ちょっとこれどうなってるのよ、と文句を言う私をスルーしてラナビィは言葉を続ける。
「ヒロインと攻略対象全員をくっつけないとキミは爆発して死ぬのだ!☆」
あまりのあざとさに腹が立つくらいの愛らしいフォルムの物体から放たれたのはそんなとんでもない言葉だった。
「は?」
「頑張るのだ~!☆」
ウインクするとラナビィはポンという軽快なSEを立ててその場から消えた。
それと同時に動き出す世界。
「ふっざけんな!なんだそりゃ!」
大地を震わすような怒声にイナノがビクリと肩を震わせる。
「も、申し訳ありませんレイ様!何かご無礼を…!」
「いやアンタのことじゃないの!あんのクソウサギのことよ!」
怒りまかせにあのわざとらしいくらいにあざといクソウサギの文句を並べるが、どうやらイナノにはさっきの光景が見えていなかったらしく、困ったような表情で首をかしげるばかりだった。
爆発して死ぬ?
いやそんなエンドはシュトまほになかったでしょ?
空ノ城レイはたしかにヒロインをいじめるし態度がでかくてムカつくキャラだけど殺されるほど悪いことはしてない。
だからどのルートでも空ノ城レイは死なない。
なのに爆発して死ぬ!?なんでよ!?
本当に意味がわからない。
けど、二度も死ぬのは絶対にイヤ。
トラックにはねられるのだってめっちゃくちゃ痛かったのに、爆発なんてどれほどの痛みなのかわからない。
爆発したことないし。
こうなったら仕方ない…。
幸いシュトまほは攻略できないモブたちも人気投票で名前があがるほどのなかなかのイケメン揃いだ。

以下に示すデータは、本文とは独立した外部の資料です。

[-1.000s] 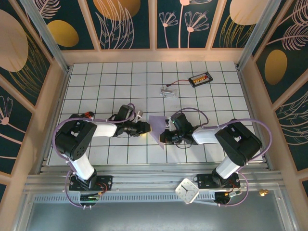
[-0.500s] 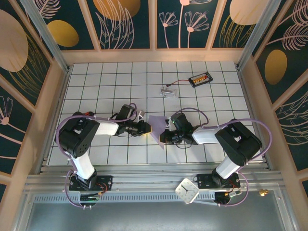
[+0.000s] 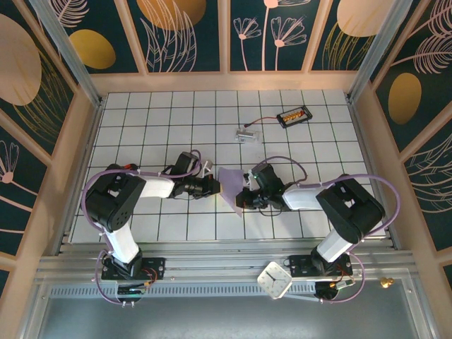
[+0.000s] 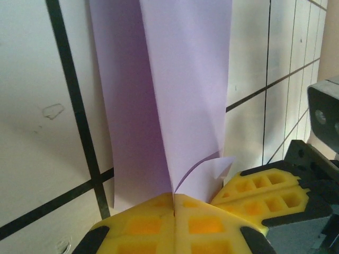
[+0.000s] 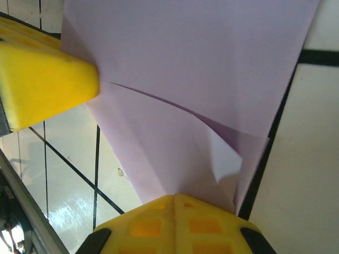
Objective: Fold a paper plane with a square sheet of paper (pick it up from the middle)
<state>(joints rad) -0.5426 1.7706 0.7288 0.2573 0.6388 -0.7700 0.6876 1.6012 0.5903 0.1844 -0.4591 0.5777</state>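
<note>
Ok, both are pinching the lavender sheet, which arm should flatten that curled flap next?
Right, probably: the curled flap sits beside the right fingers; the left fingers pinch the lavender sheet farther off.

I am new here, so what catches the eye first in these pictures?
The folded lavender paper at the middle of the table is pinched from both sides: left gripper and right gripper are both shut on it. A white clock face lies on the near rail.

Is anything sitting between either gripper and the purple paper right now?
Nothing visible stands in the way. The left gripper and the right gripper are each shut directly on the folded paper, one at each side.
</note>
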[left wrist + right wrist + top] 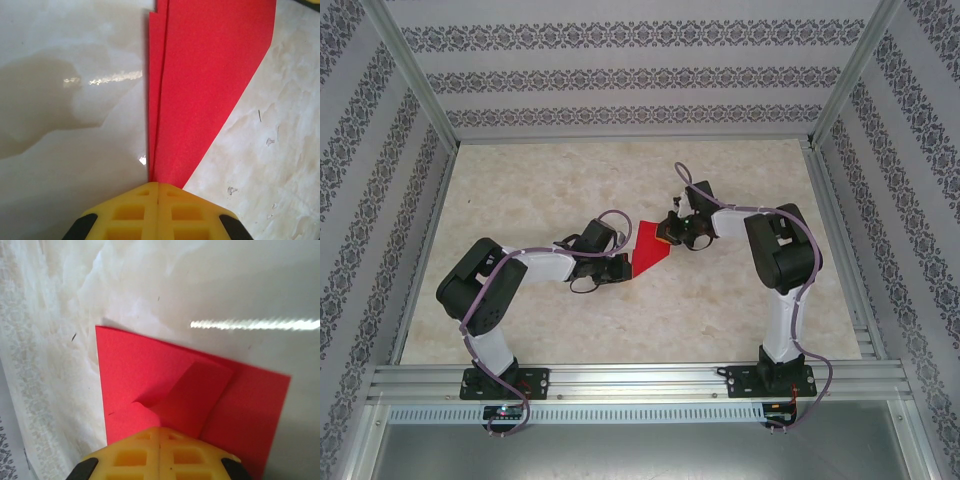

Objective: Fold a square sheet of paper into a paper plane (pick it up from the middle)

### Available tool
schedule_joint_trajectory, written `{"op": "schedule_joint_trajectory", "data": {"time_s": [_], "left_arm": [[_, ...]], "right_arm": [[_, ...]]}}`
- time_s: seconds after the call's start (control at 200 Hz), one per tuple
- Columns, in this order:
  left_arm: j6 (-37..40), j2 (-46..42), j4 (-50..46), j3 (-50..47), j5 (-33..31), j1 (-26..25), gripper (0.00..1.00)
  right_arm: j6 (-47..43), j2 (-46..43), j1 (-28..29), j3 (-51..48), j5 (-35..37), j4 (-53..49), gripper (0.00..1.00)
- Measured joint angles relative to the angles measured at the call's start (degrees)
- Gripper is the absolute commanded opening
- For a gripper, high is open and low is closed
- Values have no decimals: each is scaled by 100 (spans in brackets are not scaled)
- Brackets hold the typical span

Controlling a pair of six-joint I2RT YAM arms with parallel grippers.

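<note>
The red sheet of paper lies partly folded in the middle of the marble table, between my two grippers. In the left wrist view the paper narrows in layered folds to a point that runs into my left gripper, whose yellow jaws are shut on that tip. In the right wrist view a raised flap of the paper runs into my right gripper, whose jaws are pressed together on it. From above, the left gripper is at the paper's lower left end and the right gripper at its upper right edge.
The marble tabletop is ringed by patterned walls and aluminium posts. A metal rail carrying both arm bases runs along the near edge. Bare table lies in front of and behind the paper.
</note>
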Motion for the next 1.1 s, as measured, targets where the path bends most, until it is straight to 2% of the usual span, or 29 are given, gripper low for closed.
{"op": "schedule_joint_trajectory", "data": {"time_s": [0.215, 0.39, 0.545, 0.754, 0.929, 1.099], "left_arm": [[24, 4, -125, 46, 2, 0, 0], [68, 11, -271, 120, 22, 0, 3], [109, 11, -546, 264, 74, 0, 17], [107, -142, -841, 824, 55, 0, 34], [81, -595, -909, 997, -321, 90, 45], [-26, -798, -925, 892, -688, 380, 57]], "right_arm": [[-155, 28, -398, 302, 678, -107, 7], [-221, -42, -605, 367, 1019, -210, 16], [-109, -616, -498, -46, 1010, -190, 31], [417, -1445, -142, -876, 922, 188, 42], [844, -1517, 304, -1244, 852, 476, 43], [1069, -1366, 562, -1235, 791, 726, 42]]}}
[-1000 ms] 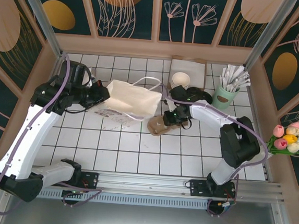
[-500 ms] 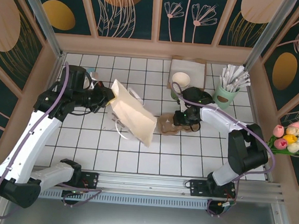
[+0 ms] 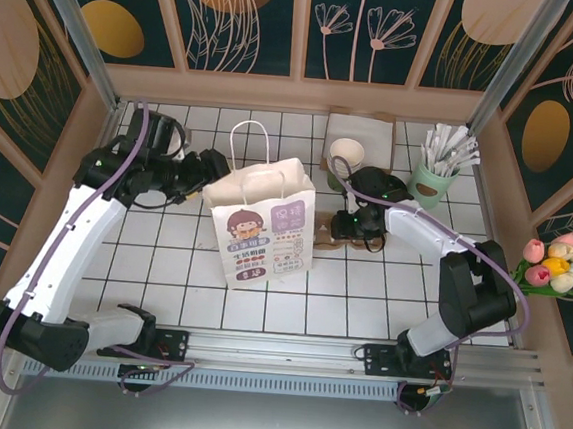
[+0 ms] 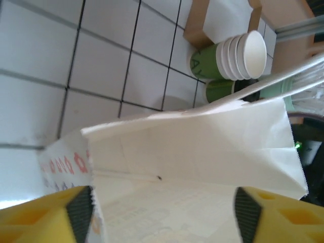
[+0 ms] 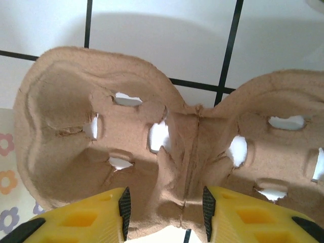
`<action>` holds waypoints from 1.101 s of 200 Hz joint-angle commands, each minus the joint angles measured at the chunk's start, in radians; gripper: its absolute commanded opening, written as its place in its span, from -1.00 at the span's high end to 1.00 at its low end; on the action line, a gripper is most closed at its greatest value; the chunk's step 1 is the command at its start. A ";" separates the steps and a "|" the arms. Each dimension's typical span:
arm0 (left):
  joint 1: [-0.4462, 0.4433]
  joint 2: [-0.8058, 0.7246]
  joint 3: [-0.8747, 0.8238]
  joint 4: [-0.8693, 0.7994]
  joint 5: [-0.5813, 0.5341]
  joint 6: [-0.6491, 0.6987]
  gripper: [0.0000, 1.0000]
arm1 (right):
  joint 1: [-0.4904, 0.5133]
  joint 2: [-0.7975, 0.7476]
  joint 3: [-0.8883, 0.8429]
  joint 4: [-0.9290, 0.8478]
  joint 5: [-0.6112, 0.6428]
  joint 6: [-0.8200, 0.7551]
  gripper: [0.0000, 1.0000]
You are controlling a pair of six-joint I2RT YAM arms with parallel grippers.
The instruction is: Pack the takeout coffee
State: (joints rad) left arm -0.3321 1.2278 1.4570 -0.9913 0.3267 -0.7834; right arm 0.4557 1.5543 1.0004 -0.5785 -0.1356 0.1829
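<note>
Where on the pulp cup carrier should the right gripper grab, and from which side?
Pinch the carrier's centre rib between its wells, coming straight down from above: it lies flat on the table, and that rib looks narrow enough for the jaws to straddle.

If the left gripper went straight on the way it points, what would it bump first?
Probably the tall white paper bag: its wall sits right ahead of the open left gripper, though depth is hard to judge.
</note>
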 commanded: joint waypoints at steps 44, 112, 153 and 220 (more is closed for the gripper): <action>0.004 -0.081 0.014 0.163 -0.040 0.512 -0.97 | -0.002 -0.020 0.007 0.014 0.017 0.009 0.05; -0.003 0.058 -0.033 0.161 0.228 0.954 -0.97 | 0.003 -0.042 -0.016 0.040 0.029 0.046 -0.19; -0.004 -0.092 -0.184 0.346 0.198 1.029 -0.97 | 0.007 -0.037 -0.027 0.051 0.048 0.057 -0.28; -0.002 -0.156 -0.178 0.275 0.247 1.138 -0.97 | 0.007 -0.033 -0.021 0.042 0.078 0.050 -0.50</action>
State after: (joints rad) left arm -0.3328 1.0645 1.2736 -0.6937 0.4732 0.2615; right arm 0.4580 1.5448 0.9859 -0.5377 -0.0860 0.2245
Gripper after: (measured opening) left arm 0.985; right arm 0.698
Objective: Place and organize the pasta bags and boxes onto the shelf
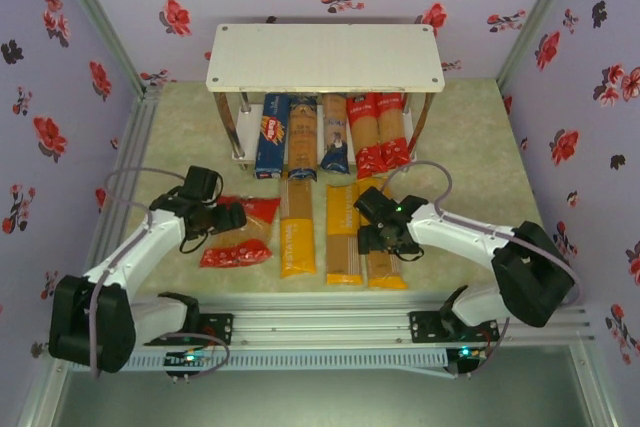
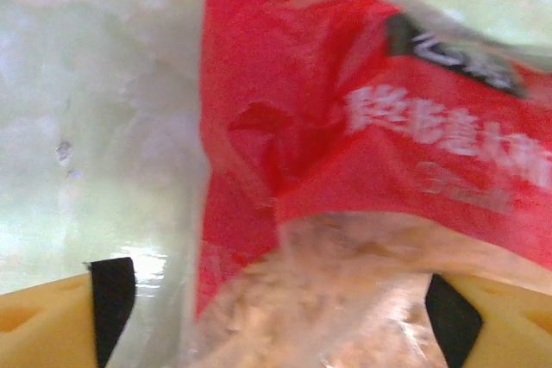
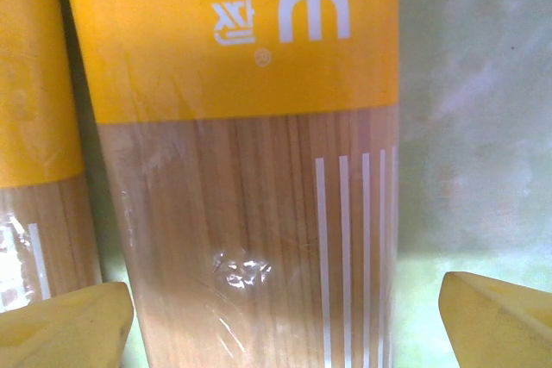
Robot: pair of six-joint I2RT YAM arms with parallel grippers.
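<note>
Where yellow bag (image 3: 241,170) ends, bare table (image 3: 474,109) alongside

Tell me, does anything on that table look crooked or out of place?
The wide red bag lies crumpled and slanted on the table, under the left gripper, while the yellow bags beside it lie straight and parallel.

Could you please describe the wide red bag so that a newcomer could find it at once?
Start at the white shelf; just in front of it lie three long yellow packets. To their left, beneath the left gripper, is the wide red bag, the only packet lying crosswise.
</note>
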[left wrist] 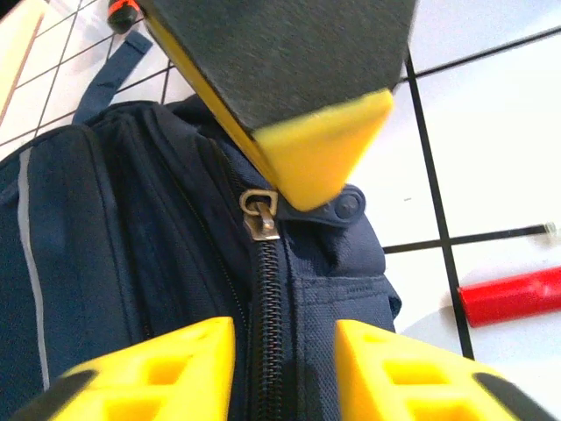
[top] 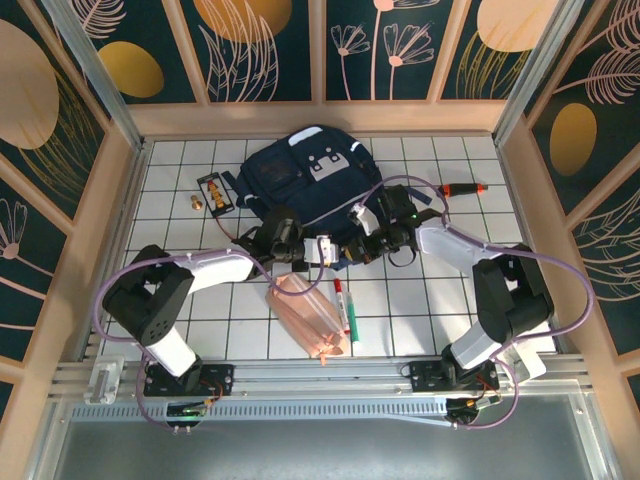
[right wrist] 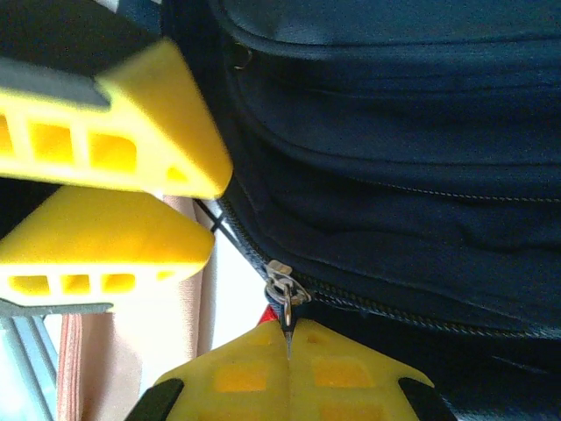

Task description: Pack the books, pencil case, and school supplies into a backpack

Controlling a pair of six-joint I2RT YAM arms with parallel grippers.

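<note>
The navy backpack (top: 305,175) lies on the tiled table, its near edge between my two grippers. My right gripper (right wrist: 289,338) is shut on the metal zipper pull (right wrist: 282,288) of the backpack (right wrist: 394,132). My left gripper (left wrist: 285,338) is open, its yellow fingers on either side of the closed zipper line (left wrist: 266,298); the right gripper's fingertip (left wrist: 329,149) sits over the pull (left wrist: 260,215). The pink pencil case (top: 310,318) lies in front of both grippers (top: 318,250) (top: 352,250), with the marker pen (top: 343,305) beside it. The books are out of view.
A red-and-black handled tool (top: 465,188) lies right of the backpack. A small black card with orange pieces (top: 213,192) lies to its left. Wooden walls enclose the table on three sides. The marker's red cap (left wrist: 513,296) shows close to the backpack's corner.
</note>
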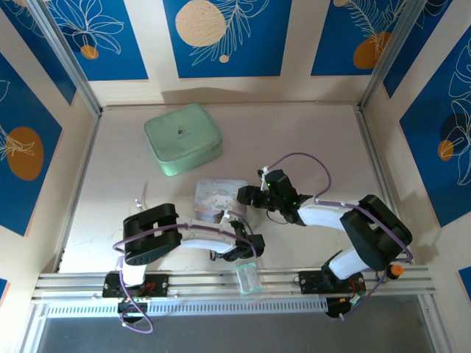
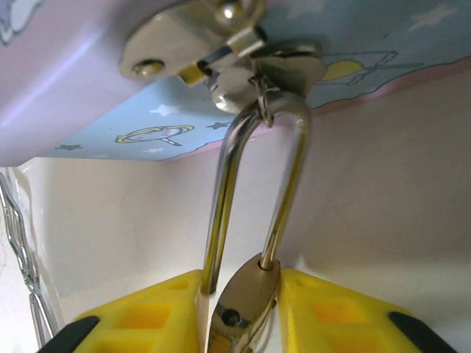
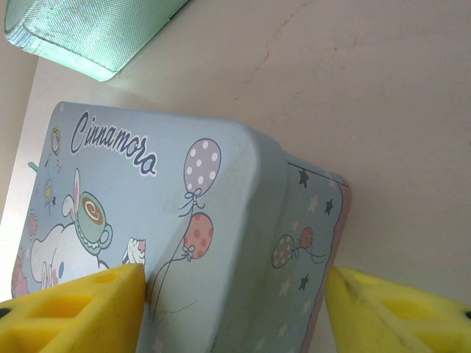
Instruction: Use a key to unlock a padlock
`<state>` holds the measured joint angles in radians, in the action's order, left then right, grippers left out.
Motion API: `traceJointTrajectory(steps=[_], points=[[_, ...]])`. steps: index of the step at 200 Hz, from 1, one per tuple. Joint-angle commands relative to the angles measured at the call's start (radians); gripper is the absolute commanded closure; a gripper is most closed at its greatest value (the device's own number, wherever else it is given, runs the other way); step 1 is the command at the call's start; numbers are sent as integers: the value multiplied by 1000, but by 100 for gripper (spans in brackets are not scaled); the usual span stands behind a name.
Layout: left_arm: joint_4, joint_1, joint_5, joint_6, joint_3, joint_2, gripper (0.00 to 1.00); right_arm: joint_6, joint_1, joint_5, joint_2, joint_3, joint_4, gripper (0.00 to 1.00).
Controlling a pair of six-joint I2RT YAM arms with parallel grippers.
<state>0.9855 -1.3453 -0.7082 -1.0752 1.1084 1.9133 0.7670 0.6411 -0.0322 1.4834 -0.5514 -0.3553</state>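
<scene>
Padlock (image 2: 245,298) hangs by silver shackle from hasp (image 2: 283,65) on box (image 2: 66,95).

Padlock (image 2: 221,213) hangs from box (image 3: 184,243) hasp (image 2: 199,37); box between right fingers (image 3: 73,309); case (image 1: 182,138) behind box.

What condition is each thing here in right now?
cartoon box: lid shut.
padlock: hanging through the hasp; locked or not, unclear.
green case: closed.
left end effector: fingers flank padlock; grip unclear.
right end effector: clamped on cartoon box.
</scene>
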Motion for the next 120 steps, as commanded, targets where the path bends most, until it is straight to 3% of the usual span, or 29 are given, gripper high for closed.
traceJointTrajectory(steps=[1, 71, 120], points=[[112, -22, -48, -71, 16, -29, 69, 0, 5, -25, 49, 38, 128, 36], [131, -55, 5, -69, 45, -47, 73, -2, 5, -23, 57, 31, 134, 36], [31, -55, 46, 3, -17, -160, 71, -5, 3, -21, 58, 24, 141, 36]])
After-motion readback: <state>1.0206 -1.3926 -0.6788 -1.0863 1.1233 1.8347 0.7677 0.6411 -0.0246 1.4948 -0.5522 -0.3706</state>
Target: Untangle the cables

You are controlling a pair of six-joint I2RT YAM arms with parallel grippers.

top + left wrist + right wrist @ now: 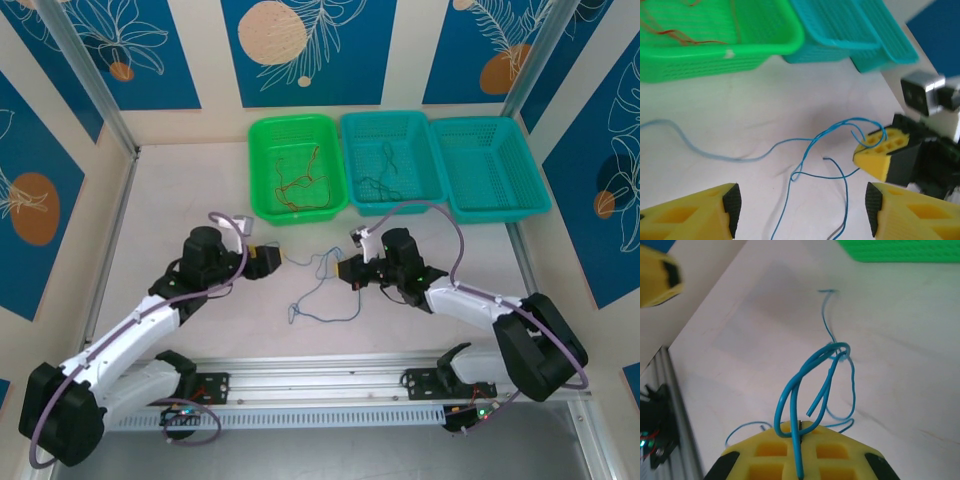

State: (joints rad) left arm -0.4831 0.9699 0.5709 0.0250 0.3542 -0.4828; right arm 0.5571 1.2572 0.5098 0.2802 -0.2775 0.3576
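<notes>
The left gripper (802, 207) stands wide open at the bottom of its wrist view, both yellow fingers apart and gripping nothing, with a blue cable (791, 385) trailing over the table (200, 180) between them. At right of that view, the right gripper (799, 432) is pressed together and pinching that blue cable. Its own camera shows the wire rising from between the fingertips and curling into a loop above them. A pale blue-grey cable (710, 156) snakes off to the left on the tabletop. From above, the two grippers face each other at centre frame, the blue tangle lying between and below them. In the upper centre, red-orange cables (300, 185) lie in the green basket (258, 170), and a dark green cable (385, 175) lies in the teal basket (347, 150) beside it.
</notes>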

あのクソウサギが言ったのはあくまでヒロインと全攻略対象をくっつける…つまり逆ハーエンドを迎えること。
私がそれ以外の誰かとくっつくことまでは禁止してない。
推したちを攻略できないのは本当に本当に悔しいしムカつくけど、推しより私の命の方が大事。
「私のこの最強のシュトまほの知識を使ってヒロインと攻略対象をくっつけてやる!そして私はまあまあのイケメンモブと幸せになってやる!」
私はこぶしを振り上げてそう誓った。
こうして、私の第二の人生がスタートしたのだった。